📄 readme.txt
字号:
LOAD_STRING is:
"0xIOAddr:IntLevel:0xMemAddr:MediaType:0xConfigFlags"
IOAddr IO Base Address
This value is the base address of the CS8900 in IO space.
Defined in hexadecimal.
IntLevel CS8900 Interrupt Request Channel
Define as CS8900_INT_LVL. Valid values for CS8900_INT_LVL are:
5, 0xa (10), 0xb (11), or 0xc (12).
MemAddr Base address of CS8900 in Memory space.
Defined in hexadecimal.
If it is set to zero, then the CS8900 chip operates in the mode
specified by the EEPROM or the configFlags parameter.

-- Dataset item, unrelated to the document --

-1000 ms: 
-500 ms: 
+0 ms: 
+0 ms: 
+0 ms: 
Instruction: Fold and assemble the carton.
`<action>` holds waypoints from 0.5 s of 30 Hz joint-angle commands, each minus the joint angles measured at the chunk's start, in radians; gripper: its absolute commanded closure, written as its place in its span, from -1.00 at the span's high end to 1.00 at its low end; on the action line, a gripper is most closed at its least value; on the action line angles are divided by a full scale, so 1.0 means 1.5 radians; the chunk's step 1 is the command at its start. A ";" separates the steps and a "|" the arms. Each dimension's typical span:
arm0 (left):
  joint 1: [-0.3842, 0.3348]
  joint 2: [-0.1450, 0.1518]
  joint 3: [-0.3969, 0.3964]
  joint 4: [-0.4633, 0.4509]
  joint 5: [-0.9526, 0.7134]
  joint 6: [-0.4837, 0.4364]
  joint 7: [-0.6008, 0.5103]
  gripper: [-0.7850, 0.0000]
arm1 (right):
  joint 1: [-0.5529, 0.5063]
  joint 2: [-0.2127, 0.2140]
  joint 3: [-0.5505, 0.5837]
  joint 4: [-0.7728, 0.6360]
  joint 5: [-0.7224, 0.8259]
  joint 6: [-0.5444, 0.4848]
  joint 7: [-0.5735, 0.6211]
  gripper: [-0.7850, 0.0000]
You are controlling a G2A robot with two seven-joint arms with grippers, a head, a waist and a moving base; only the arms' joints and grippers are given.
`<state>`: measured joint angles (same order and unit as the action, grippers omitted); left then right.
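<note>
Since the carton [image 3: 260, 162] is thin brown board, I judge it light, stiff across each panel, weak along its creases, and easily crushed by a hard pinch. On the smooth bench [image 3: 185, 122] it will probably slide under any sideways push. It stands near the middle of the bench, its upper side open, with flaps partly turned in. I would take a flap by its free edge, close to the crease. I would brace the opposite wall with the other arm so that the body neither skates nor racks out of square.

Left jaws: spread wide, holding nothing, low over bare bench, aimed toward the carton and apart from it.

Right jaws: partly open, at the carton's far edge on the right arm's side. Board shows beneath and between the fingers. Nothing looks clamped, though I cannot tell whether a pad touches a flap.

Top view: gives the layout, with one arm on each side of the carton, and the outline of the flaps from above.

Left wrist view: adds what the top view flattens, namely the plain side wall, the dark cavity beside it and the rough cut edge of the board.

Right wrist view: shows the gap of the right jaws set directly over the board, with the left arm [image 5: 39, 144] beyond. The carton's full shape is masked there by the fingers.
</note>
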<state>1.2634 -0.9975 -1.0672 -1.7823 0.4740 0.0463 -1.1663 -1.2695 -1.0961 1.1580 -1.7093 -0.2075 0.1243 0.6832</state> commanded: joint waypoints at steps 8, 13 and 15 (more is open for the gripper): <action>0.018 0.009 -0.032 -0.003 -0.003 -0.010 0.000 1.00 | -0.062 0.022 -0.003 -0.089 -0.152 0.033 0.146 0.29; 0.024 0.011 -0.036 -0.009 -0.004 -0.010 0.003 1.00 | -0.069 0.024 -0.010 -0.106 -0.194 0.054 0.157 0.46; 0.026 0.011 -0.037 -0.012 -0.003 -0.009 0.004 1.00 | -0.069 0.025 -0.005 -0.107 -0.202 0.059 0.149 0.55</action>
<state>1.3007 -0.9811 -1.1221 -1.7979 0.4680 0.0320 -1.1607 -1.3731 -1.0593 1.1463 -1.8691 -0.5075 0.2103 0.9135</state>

MediaType Media type used by CS8900
Defined as:
1 for AUI connector
2 for 10Base-2 (BNC)
3 for 10Base-T (RJ45)
configFlags Configuration Flags
If any configuration flags are to be defined here, define as a
minimum the CFGFLG_NOT_EEPROM flag. Set multiple configuration
flags by ORing (adding) them inside of parenthesis. Example:
(CFCFLG_NOT_EEPROM + CFGFLG_MEM_MODE)
This example specifies operation in memory mode and to ignore
configuration data in EEPROM.
Valid configuration flag values:
CFGFLG_NOT_EEPROM
Override configuration flags in EEPROM (if present)
CFGFLG_MEM_MODE
Use memory mode to access the chip
CFGFLG_USE_SA
Use System Address lines to qualify MEMCS16 signal (ISA only)
CFGFLG_IOCHRDY
Extend time for IO access to CS8900 (ISA only)
CFGFLG_DCDC_POL
Specifies the signal level of the DC/DC converter's enable pin
is active high (DC/DC converter used by 10Base-2 transceiver)
CFGFLG_FDX
Configures the CS8900 to use full duplex for the 10Base-T
transmission mode.
CFGFLG_PROMISC_MODE
Configures the CS8900 to the Promiscuous Mode. The CS8900 will
accepts all good network frames in the mode.
Parameters in "csEnd.c"
------------------------
ALIGMENT_32BIT
This definition needs to be defined for the processors that perform 32-bit
read/write, such as ARM, Strong ARM, SH3, SH4, and MIPS.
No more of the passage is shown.